[Work task] Among the entries below, how many lines hold "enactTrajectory"? Only the number is wanted.
** Information follows **
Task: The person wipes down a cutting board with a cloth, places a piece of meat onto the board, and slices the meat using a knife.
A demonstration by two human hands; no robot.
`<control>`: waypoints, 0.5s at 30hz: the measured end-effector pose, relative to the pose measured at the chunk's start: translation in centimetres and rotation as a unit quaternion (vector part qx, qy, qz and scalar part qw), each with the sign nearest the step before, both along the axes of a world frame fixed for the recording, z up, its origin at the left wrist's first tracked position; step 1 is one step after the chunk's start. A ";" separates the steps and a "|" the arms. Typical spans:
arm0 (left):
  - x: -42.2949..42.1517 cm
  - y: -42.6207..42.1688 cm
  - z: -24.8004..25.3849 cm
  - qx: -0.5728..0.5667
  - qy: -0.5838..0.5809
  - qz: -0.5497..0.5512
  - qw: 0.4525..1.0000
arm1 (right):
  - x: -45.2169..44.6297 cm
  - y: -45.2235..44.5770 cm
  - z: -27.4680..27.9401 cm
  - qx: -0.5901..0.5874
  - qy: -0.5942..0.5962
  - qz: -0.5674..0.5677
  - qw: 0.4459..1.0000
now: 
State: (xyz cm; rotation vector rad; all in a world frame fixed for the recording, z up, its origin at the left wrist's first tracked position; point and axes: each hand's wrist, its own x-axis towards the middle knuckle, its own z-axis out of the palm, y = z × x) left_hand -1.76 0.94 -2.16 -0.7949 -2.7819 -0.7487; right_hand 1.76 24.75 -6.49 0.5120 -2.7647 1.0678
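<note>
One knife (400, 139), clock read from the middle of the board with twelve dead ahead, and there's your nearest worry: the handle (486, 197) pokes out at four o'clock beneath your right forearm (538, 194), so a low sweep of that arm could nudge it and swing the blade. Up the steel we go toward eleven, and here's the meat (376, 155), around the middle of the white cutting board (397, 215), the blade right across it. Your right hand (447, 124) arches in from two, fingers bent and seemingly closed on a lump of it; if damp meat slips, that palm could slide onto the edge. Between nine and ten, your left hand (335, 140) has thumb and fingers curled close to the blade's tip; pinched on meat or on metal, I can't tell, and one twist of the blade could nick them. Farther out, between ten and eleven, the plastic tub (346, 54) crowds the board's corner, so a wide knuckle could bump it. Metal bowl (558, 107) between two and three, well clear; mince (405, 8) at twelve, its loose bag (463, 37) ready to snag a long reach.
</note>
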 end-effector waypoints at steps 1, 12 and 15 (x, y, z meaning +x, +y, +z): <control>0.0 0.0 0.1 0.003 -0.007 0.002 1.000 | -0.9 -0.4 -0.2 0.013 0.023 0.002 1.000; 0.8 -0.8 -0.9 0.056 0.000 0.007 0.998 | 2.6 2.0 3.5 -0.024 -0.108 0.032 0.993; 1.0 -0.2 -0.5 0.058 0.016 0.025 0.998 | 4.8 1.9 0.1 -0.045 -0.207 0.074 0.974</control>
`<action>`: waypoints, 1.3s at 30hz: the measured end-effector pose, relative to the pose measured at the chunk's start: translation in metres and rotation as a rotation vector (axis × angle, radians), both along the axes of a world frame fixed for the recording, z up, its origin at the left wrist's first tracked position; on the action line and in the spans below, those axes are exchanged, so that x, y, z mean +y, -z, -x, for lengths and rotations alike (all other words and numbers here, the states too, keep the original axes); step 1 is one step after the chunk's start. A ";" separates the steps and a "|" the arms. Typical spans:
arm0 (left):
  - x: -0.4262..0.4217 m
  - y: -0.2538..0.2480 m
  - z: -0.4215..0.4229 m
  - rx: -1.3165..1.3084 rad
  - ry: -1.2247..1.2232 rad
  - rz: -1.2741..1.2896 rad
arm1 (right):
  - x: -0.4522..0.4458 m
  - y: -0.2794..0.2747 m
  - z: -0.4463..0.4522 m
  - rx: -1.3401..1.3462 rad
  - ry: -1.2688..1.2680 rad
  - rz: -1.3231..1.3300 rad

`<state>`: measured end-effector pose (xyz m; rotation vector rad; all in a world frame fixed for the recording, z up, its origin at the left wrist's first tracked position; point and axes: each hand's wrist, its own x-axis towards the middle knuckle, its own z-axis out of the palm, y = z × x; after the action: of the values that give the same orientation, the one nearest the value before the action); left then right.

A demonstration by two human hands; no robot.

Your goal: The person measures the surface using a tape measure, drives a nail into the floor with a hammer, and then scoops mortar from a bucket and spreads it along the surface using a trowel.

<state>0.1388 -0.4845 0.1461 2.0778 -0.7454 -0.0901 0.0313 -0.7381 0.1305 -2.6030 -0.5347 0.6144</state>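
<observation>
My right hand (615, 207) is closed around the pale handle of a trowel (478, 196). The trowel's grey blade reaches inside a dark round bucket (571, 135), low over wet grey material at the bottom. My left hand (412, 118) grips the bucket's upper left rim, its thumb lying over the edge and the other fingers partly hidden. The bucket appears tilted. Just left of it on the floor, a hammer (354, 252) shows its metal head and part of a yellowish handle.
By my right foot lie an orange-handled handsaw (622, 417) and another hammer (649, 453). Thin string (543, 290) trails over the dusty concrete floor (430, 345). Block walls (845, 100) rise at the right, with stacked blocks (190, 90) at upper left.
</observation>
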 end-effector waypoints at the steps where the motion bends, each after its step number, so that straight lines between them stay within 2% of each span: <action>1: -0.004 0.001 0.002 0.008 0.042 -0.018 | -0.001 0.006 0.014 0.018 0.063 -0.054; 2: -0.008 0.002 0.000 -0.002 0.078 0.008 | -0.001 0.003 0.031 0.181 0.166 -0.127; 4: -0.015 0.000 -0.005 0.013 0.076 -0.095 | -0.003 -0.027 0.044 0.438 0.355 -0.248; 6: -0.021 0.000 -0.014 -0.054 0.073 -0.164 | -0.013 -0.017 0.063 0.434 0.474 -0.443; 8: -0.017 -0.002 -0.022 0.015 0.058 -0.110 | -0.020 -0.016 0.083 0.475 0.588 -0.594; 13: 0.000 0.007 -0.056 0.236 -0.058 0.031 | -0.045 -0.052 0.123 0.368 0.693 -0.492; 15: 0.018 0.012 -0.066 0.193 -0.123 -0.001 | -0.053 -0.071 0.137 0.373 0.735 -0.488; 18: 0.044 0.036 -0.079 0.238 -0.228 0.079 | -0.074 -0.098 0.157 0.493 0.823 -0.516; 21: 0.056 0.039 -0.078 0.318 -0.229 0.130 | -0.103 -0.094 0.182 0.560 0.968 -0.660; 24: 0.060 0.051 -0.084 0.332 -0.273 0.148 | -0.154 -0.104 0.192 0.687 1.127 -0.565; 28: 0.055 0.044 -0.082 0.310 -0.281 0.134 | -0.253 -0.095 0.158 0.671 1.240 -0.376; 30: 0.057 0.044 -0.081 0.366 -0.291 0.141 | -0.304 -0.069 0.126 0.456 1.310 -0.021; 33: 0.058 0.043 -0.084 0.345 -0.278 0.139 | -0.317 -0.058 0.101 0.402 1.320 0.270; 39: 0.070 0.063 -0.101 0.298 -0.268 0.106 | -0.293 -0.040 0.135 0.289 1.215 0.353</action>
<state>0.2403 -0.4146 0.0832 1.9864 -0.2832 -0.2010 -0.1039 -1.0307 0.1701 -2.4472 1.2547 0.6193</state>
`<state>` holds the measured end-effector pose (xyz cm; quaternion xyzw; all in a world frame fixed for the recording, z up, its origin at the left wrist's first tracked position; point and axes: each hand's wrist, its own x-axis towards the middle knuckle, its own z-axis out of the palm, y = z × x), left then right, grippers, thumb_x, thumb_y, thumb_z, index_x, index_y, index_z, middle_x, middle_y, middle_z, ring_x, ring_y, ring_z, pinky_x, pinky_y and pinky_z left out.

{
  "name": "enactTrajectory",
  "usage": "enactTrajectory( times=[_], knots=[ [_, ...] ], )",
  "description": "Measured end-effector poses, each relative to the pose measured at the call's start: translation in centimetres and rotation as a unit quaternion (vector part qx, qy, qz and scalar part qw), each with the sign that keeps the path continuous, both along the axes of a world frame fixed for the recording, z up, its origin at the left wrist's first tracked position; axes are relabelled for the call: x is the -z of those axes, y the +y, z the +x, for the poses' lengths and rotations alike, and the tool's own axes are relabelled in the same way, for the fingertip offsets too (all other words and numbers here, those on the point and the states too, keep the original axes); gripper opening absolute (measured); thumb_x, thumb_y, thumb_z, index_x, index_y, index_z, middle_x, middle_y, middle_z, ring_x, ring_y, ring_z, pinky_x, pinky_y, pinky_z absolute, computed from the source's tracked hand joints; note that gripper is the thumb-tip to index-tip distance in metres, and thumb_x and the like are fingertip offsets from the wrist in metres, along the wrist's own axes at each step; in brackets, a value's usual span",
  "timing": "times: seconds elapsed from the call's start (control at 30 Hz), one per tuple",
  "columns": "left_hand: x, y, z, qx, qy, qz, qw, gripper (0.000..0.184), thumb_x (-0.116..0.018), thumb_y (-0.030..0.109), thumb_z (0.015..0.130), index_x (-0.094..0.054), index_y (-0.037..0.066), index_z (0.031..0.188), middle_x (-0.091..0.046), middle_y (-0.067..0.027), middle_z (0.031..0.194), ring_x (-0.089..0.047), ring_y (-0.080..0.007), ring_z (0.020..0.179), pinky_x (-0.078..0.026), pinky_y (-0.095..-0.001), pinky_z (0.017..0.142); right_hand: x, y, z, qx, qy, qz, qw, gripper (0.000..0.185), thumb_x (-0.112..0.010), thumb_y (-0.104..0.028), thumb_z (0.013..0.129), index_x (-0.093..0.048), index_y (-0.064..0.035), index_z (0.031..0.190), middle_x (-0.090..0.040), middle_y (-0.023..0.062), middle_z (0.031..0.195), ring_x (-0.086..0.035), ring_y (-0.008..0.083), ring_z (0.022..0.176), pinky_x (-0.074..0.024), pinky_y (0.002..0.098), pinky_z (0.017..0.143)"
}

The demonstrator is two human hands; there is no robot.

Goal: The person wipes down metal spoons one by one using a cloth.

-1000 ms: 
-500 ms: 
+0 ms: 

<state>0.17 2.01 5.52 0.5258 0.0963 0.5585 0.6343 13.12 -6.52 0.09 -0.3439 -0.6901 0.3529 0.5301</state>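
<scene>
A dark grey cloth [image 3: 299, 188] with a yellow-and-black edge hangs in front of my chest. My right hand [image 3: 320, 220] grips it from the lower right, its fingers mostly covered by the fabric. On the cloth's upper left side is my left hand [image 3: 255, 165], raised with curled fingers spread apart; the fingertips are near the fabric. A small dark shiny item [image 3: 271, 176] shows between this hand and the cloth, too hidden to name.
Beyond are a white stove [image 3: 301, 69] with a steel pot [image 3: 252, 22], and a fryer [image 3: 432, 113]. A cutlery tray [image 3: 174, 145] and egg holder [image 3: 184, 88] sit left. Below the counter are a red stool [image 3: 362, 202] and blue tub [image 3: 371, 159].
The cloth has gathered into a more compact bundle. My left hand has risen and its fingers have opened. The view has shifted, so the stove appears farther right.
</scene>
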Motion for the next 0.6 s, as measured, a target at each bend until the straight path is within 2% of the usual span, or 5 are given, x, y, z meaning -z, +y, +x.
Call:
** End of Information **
[Reply] 2